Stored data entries

*** Begin section ***

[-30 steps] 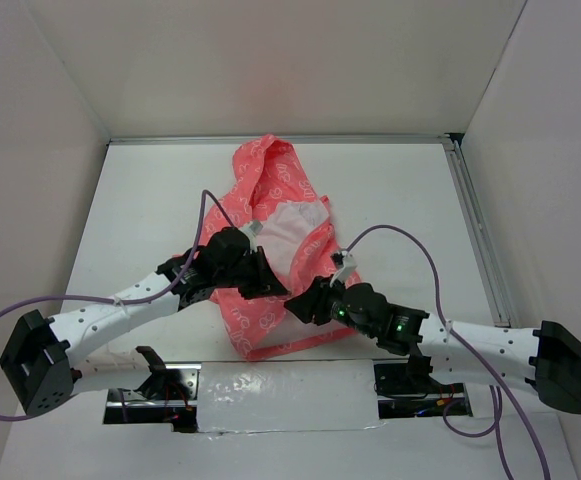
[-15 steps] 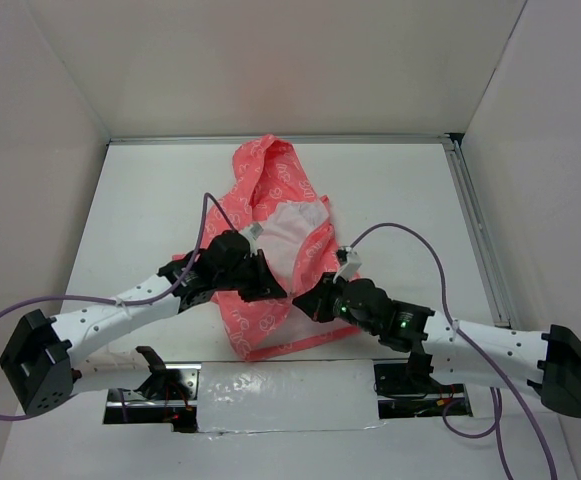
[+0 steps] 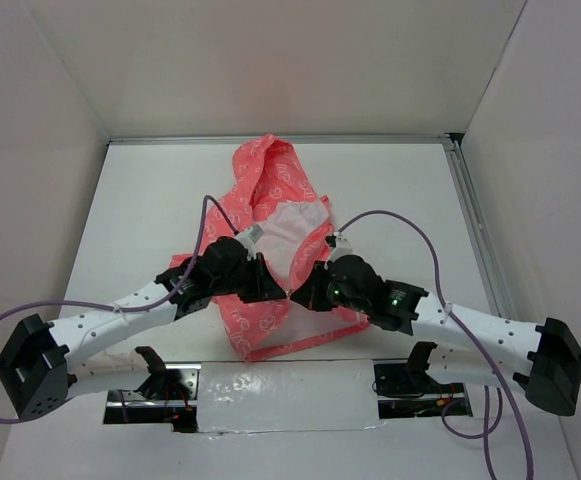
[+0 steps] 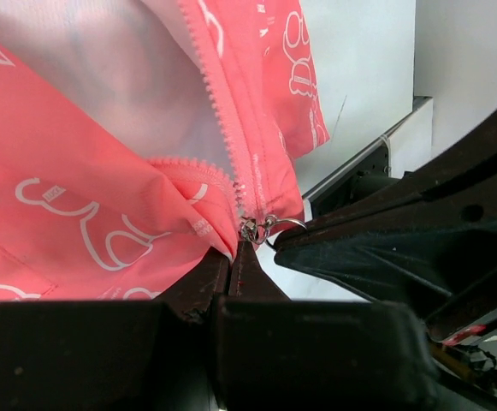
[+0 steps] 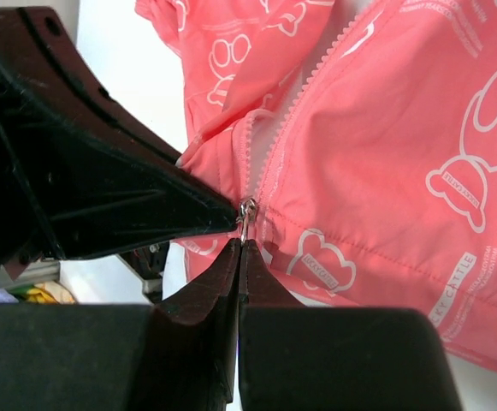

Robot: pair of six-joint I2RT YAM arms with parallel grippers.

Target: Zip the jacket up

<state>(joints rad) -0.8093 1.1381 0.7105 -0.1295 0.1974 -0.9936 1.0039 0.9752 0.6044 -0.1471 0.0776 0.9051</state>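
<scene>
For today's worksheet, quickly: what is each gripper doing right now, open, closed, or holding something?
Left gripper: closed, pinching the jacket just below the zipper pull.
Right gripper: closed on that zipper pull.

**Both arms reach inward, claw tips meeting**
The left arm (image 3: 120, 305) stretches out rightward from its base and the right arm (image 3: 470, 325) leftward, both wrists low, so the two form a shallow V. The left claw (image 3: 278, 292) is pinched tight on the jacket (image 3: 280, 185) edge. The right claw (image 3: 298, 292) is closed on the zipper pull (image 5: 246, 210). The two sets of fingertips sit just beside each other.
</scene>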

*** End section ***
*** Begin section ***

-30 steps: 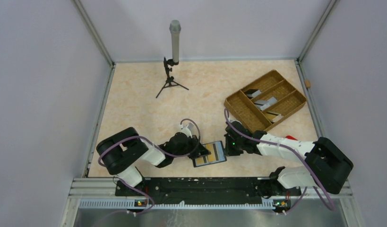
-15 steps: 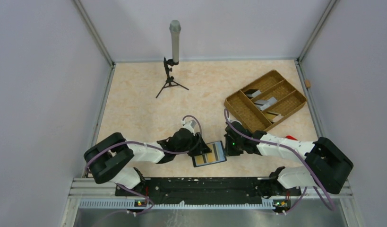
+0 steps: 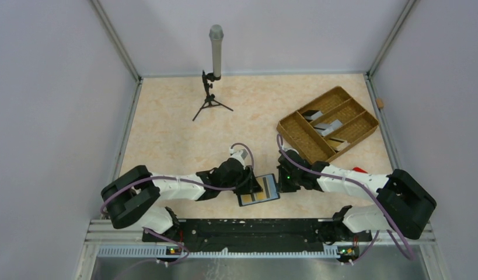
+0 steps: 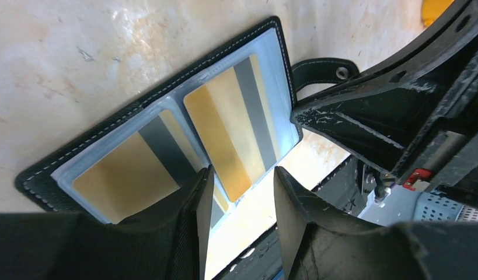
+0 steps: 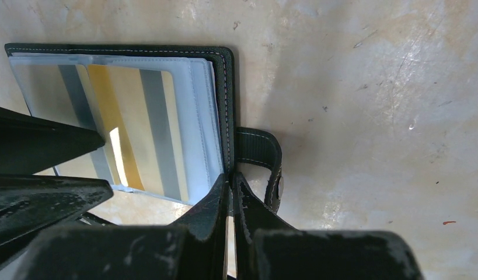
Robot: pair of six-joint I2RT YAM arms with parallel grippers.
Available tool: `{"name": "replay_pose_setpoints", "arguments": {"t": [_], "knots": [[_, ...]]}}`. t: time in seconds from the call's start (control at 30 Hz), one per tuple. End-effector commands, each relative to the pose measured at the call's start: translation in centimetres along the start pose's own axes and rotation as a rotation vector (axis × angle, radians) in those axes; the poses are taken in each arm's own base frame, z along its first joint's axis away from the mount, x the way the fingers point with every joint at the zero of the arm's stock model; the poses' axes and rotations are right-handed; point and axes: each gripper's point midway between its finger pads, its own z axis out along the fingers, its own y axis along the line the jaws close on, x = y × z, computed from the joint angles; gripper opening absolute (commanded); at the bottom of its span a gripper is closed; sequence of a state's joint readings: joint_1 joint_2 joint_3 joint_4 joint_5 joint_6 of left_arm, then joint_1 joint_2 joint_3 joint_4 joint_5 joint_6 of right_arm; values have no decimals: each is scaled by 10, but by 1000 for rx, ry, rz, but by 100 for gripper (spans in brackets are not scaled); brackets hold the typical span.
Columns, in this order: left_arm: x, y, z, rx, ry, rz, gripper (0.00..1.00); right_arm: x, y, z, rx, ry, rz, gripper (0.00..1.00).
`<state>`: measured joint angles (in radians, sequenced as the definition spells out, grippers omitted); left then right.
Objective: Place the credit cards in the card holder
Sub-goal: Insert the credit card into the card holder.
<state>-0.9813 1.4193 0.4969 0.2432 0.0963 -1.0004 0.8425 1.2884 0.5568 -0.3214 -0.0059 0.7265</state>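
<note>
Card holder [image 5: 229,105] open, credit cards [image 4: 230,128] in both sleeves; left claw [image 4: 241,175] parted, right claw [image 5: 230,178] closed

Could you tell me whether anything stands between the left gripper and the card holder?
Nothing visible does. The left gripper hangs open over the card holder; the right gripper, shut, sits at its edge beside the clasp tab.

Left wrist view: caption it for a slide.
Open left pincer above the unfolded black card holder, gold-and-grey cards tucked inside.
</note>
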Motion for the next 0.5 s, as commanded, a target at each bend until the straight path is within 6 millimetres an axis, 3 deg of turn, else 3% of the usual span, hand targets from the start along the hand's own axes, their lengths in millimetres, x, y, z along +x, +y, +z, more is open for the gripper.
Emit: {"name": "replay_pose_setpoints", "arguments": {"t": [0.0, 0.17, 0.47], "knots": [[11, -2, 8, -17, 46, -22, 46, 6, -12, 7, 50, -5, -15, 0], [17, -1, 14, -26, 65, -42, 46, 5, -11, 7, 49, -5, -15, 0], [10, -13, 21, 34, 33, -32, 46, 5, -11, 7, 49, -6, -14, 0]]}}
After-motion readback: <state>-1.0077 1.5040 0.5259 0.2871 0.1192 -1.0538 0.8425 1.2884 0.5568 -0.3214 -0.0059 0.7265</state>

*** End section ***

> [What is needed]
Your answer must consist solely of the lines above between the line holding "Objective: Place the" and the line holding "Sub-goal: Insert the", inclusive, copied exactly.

> [Solution]
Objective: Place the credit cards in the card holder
Sub-goal: Insert the credit card into the card holder.

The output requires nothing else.